Commodity prices and availability were the most important issues for gas utility executives last year, and continue to dominate their concerns today. But Hurricane Katrina blew away whatever complacency might have remained regarding gas-supply stability, and energy prices have vaulted to the top of utility customers’ concerns.
“We worry a great deal about volatility in natural-gas prices,” says Walt Higgins, chairman and CEO of Sierra Pacific Resources in Reno, Nev. “One of our greatest fears as a natural-gas utility is rising prices that cause rising customer unhappiness.”
Supply concerns and price volatilities create dilemmas and challenges for gas utilities. But as senior executives for several U.S. retail gas companies told Public Utilities Fortnightly, these concerns also are forcing gas utilities to re-think their business models and develop new approaches to serving customers in the uncertain years ahead.
Questar Gas is a Salt Lake City-based gas local distribution company (LDC) serving more than 800,000 customers in Utah and parts of Wyoming and Idaho.

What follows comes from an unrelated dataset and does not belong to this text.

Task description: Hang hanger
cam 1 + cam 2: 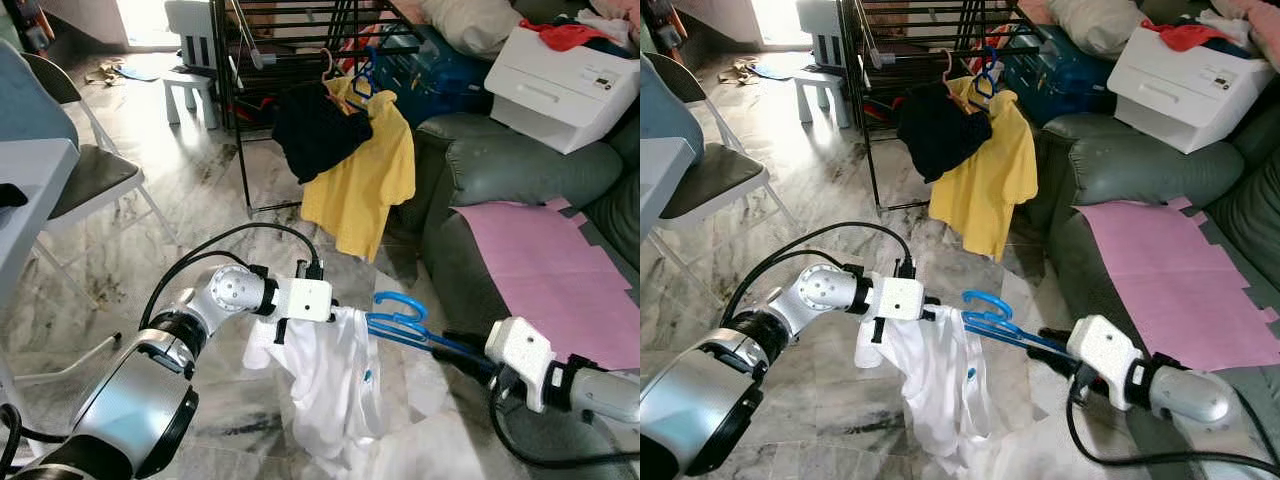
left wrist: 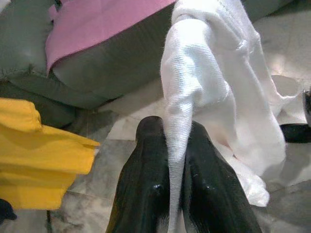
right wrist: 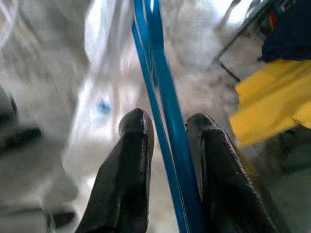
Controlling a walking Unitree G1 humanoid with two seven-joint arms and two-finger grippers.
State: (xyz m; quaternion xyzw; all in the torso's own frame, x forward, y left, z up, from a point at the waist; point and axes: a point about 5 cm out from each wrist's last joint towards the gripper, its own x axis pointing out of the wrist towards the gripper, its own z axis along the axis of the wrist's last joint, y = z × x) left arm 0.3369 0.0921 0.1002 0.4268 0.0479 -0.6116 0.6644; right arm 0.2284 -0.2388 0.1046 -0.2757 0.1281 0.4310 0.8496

The company’s growth rate is strong—more than 3.5 percent annually—in customer accounts. According to Alan Allred, president and CEO of Questar Gas, this creates pressure for Questar to build out its infrastructure even as volatile gas prices are putting pressure on returns.
The LDC’s parent company, Questar Corp., is a vertically integrated gas company with significant assets in exploration and production (E&P), processing, pipelines, and marketing. Questar E&P—which comprises about 75 percent of the parent company’s business—drills wells in the Rocky Mountains and mid-continent regions, and affiliate Wexpro produces cost-of-service gas for Questar Gas customers.
Fortnightly: How have volatile gas markets affected Questar Gas?
Allred: LDCs are in a balancing act. We are not the cause of what is going on, but we are the ones who collect the bills. We have a long-term relationship with customers, and we have to keep their satisfaction levels high.
When prices increase significantly, a lot of anger and frustration is expressed to the utility and its regulators. The Energy Information Administration helped by putting out a lot of information to prepare people for higher prices, and we as a company tried to get that message out, too. But you can do a great job on those things, and still a lot of customers will be frustrated and want to know why a hurricane in the Gulf Coast affects prices in Utah. We spent a lot of time this winter answering those questions.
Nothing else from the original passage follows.